Tuesday, August 8, 2017

"one single law, the unchangeable will of God"

     "We believe, teach, and confess that, although people who truly believe in Christ and are genuinely converted to God have been liberated and set free from the curse and compulsion [(Fluch und Zwang | maledictione et coactione)] of the law through Christ, they indeed are not for that reason without the law.  Instead, they have been redeemed by the Son of God so that they may practice the law day and night (Ps. 119[:1]).
". . . the proclamation of the law is [therefore] to be diligently impressed not only upon unbelievers and the unrepentant but also upon those who believe in Christ and are truly converted, reborn, and justified through faith."

     Formula of Concord (1577) Epitome VI (Concerning the third use of the law).1-2, trans.
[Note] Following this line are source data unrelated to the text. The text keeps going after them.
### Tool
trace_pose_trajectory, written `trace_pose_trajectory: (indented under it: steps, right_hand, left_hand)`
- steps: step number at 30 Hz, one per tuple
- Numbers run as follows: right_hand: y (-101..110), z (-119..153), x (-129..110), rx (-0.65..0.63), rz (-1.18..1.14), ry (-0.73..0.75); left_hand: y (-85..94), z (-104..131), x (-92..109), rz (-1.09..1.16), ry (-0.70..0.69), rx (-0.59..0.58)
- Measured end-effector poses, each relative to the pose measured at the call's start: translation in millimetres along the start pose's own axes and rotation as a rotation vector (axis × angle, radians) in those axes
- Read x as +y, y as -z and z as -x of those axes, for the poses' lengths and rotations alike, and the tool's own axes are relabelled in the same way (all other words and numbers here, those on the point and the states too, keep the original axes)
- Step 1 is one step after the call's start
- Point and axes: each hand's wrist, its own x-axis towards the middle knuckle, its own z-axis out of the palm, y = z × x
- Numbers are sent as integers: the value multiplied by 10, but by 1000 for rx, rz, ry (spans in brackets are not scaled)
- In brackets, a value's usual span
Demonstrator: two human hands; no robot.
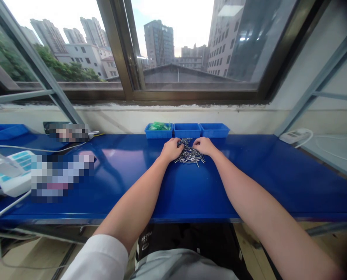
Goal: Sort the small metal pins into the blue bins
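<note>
I'm resting my curled left hand [171, 149] against metal pins [190, 155] | curled right hand [206, 146] beside them | can't tell if either's gripping any | blue bins [187, 133] standing beyond

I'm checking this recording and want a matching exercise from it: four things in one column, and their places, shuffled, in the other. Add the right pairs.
Things
1. Small metal pieces
2. Right hand
3. Green material
4. Left hand

Places
A. Inside the left bin of the row of three
B. At the left side of the heap
C. Piled loosely on the blue tabletop
D. At the right side of the heap

Right pairs: 1-C, 2-D, 3-A, 4-B
</note>
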Motion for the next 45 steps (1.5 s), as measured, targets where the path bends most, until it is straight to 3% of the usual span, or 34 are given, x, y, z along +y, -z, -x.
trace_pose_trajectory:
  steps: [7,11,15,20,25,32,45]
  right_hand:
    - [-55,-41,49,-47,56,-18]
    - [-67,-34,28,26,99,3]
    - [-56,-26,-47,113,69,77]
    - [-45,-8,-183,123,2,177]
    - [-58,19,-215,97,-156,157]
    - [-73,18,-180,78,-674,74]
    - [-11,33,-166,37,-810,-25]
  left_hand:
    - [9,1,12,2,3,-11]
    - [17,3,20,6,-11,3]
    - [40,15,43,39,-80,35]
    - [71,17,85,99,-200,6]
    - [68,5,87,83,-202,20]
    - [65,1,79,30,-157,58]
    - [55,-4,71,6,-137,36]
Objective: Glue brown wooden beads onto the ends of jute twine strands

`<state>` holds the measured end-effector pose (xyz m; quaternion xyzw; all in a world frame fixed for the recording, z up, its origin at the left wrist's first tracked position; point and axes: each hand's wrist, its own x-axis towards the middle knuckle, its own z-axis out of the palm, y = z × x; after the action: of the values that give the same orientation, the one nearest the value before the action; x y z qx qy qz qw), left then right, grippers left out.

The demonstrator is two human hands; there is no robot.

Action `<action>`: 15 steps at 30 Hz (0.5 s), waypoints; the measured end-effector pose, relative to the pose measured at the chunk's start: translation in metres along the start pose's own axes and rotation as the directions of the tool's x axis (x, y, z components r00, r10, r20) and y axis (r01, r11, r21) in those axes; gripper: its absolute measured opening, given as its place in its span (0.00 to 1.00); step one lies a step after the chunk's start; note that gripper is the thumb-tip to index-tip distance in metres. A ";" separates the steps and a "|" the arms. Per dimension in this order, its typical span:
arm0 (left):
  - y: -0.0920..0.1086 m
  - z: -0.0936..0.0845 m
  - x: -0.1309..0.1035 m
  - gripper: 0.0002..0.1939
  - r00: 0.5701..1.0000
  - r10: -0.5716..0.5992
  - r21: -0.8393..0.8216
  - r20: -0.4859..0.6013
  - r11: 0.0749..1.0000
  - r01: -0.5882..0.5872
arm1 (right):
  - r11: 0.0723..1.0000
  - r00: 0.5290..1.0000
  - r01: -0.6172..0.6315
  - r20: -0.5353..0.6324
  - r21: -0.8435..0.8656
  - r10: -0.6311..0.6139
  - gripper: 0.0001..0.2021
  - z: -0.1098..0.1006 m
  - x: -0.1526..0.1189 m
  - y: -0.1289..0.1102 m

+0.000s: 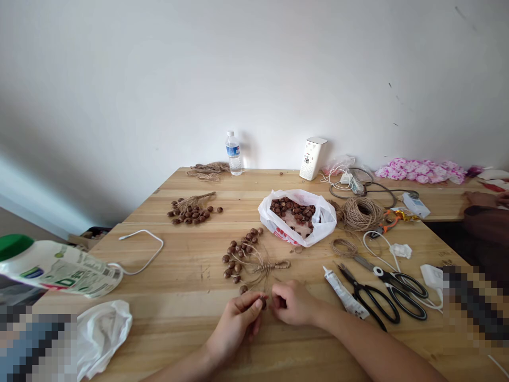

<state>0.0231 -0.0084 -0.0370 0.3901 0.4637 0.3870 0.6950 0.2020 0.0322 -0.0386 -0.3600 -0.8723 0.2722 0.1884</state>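
Observation:
My left hand pinches a round brown nut between thumb and fingers. Just right of it, my right hand is closed with fingertips together; whatever it may hold is too small to make out, perhaps a twine end. Beyond both hands lies a twine bundle with a wrapped loop, its loose strands fanning left to several brown nuts. A white plastic bag behind it stands open, holding many brown nuts or shell pieces.
Two pairs of scissors and a white tube lie right of my hands, near a twine coil. Another nut bundle, a water bottle and a white box-shaped device are farther back. A large green-capped bottle is at left. Another person's arm shows at right.

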 end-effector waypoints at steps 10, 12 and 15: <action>0.001 0.002 0.000 0.20 0.993 0.113 0.131 0.023 0.985 -0.115 | 1.000 1.000 -0.008 0.020 0.027 0.008 0.05 -0.002 0.001 -0.001; -0.001 0.003 -0.001 0.19 0.991 0.129 0.147 0.016 0.981 -0.130 | 0.999 1.000 -0.003 0.013 0.035 0.003 0.05 -0.003 0.001 -0.001; -0.004 0.004 -0.003 0.17 0.985 0.168 0.178 0.022 0.969 -0.170 | 0.999 1.000 -0.002 0.014 0.050 0.001 0.05 -0.003 0.001 -0.002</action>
<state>0.0268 -0.0136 -0.0389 0.4902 0.4594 0.4004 0.6231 0.2021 0.0327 -0.0349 -0.3538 -0.8663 0.2964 0.1910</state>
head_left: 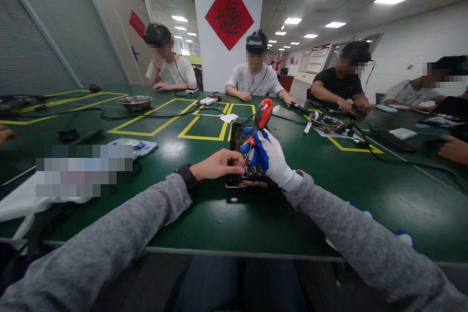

Robert Kolb.  There is much more of value here, and even more in Article VI of the Solid Declaration.  The headline is from Epitome VI.6:  "for both the repentant and unrepentant, for the reborn and those not reborn, the law is and remains one single law, the unchangeable will of God."

Sunday, August 6, 2017

"Forgiveness and prudence"

"It is easier to forgive but remain passive in the face of the other's error, than to forgive and take corrective measures so that he reforms."

    Francisco Ugarte, From resentment to forgiveness:  a gateway to happiness (New York:  Scepter, 2008), 42.  All of the rest notwithstanding, this, too, is true.